ASSIGNED TASK
Repeat the full listing, word for word.

COLLECTED DATA
■ ■ ■ ■ ■ ■ ■

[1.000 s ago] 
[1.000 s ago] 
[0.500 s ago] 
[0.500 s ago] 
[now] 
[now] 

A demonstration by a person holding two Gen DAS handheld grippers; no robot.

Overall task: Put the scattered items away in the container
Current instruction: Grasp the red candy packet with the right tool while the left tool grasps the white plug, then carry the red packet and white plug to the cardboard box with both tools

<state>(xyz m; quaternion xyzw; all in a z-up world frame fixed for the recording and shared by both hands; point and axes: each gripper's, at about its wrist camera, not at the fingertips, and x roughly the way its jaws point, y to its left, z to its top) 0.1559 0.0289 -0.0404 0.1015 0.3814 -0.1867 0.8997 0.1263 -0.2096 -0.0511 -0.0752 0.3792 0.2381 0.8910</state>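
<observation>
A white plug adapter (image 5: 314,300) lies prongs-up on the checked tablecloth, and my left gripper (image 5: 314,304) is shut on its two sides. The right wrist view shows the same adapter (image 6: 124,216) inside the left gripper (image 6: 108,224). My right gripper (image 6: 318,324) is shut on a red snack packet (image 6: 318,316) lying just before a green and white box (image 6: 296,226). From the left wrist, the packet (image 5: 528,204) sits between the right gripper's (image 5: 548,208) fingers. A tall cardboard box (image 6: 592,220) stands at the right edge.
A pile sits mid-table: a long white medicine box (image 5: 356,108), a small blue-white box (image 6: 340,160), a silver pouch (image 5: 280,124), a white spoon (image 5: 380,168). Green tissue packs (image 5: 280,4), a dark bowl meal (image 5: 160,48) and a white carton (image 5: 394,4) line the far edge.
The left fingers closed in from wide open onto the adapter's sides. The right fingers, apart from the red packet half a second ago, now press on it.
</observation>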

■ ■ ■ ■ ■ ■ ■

WRITTEN RESPONSE
[1.000 s ago] 
[1.000 s ago] 
[0.500 s ago] 
[0.500 s ago] 
[now] 
[now] 

A demonstration by a person holding two Gen DAS handheld grippers; no robot.

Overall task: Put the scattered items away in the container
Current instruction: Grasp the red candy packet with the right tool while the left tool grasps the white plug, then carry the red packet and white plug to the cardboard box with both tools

<state>(xyz m; quaternion xyzw; all in a z-up world frame fixed for the recording and shared by both hands; point and axes: each gripper's, at about its wrist camera, not at the fingertips, and x roughly the way its jaws point, y to its left, z to its top) 0.1559 0.0289 -0.0404 0.1015 0.3814 -0.1867 0.8997 0.1263 -0.2096 -0.0511 -0.0752 0.3792 0.2381 0.8910</state>
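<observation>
A white plug adapter (image 5: 314,300) lies prongs-up on the checked tablecloth, and my left gripper (image 5: 314,304) is shut on its two sides. The right wrist view shows the same adapter (image 6: 124,216) inside the left gripper (image 6: 108,224). My right gripper (image 6: 318,324) is shut on a red snack packet (image 6: 318,316) lying just before a green and white box (image 6: 296,226). From the left wrist, the packet (image 5: 528,204) sits between the right gripper's (image 5: 548,208) fingers. A tall cardboard box (image 6: 592,220) stands at the right edge.
A pile sits mid-table: a long white medicine box (image 5: 356,108), a small blue-white box (image 6: 340,160), a silver pouch (image 5: 280,124), a white spoon (image 5: 380,168). Green tissue packs (image 5: 280,4), a dark bowl meal (image 5: 160,48) and a white carton (image 5: 394,4) line the far edge.
The left fingers closed in from wide open onto the adapter's sides. The right fingers, apart from the red packet half a second ago, now press on it.
</observation>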

There is nothing more to add to the answer.